Exercise directions: What lines of the data below hold "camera"? Show them.
Collected material START
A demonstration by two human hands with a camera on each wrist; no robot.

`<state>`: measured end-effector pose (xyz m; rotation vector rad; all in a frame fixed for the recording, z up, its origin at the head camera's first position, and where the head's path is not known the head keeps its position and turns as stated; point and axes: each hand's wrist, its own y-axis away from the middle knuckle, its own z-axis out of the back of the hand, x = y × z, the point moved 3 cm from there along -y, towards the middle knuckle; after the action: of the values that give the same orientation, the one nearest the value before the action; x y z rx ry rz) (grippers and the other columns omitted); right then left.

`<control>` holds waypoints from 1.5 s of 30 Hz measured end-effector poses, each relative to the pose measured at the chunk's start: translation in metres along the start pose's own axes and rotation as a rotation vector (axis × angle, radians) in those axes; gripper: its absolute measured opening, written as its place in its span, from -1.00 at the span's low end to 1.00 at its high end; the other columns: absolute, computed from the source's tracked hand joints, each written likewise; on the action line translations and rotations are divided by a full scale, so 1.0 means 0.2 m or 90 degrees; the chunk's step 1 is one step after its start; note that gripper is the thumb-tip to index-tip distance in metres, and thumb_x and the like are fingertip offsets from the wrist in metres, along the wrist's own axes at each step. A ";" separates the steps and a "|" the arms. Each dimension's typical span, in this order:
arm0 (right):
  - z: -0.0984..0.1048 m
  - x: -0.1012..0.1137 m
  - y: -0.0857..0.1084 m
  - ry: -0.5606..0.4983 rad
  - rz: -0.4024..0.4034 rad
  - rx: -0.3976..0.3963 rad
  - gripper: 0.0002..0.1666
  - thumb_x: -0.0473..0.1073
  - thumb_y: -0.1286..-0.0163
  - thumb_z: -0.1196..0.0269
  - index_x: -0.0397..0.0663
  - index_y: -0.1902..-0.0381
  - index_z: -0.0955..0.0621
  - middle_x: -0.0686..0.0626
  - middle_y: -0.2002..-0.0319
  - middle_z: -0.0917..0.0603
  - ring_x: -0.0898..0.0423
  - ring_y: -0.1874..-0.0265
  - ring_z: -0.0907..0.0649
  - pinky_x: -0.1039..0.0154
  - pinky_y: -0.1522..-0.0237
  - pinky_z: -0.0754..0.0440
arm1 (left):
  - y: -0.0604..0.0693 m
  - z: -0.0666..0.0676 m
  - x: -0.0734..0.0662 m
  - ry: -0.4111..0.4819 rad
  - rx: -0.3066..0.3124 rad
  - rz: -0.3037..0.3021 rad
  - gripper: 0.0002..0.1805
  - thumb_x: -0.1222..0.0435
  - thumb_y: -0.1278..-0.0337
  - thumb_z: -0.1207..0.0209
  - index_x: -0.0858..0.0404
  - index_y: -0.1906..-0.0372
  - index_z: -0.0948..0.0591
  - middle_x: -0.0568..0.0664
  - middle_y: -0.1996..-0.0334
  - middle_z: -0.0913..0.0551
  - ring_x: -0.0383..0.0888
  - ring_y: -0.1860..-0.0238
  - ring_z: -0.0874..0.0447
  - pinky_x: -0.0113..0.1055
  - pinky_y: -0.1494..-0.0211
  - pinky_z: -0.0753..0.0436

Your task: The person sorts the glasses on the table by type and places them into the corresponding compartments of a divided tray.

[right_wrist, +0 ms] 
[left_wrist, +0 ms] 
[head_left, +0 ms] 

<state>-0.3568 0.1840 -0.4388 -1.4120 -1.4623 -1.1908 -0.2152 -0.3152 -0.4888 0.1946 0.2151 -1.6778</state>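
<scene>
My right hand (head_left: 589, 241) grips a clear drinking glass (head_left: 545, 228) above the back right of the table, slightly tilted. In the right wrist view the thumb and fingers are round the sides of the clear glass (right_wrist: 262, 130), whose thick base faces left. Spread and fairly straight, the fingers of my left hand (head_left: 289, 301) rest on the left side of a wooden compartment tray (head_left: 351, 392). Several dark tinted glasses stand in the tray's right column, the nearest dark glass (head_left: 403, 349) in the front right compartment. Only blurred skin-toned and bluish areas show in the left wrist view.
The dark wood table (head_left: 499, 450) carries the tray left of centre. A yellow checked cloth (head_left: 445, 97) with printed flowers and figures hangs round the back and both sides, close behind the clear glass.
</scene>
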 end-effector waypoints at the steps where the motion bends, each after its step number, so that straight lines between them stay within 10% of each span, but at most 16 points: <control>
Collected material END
Solution to the problem:
A demonstration by two human hands with a camera on each wrist; no robot.
`<state>`: measured end-effector pose (xyz m; rotation vector rad; all in a frame fixed for the recording, z up, its origin at the head camera's first position, and where the head's path is not known the head keeps its position and turns as stated; point and axes: each hand's wrist, its own y-axis away from the middle knuckle, its own z-axis out of the back of the hand, x = y × z, the point moved 3 cm from there along -y, towards the middle knuckle; after the action: of the values that give the same orientation, the one nearest the value before the action; x y z rx ry rz) (grippers and the other columns omitted); right then left.

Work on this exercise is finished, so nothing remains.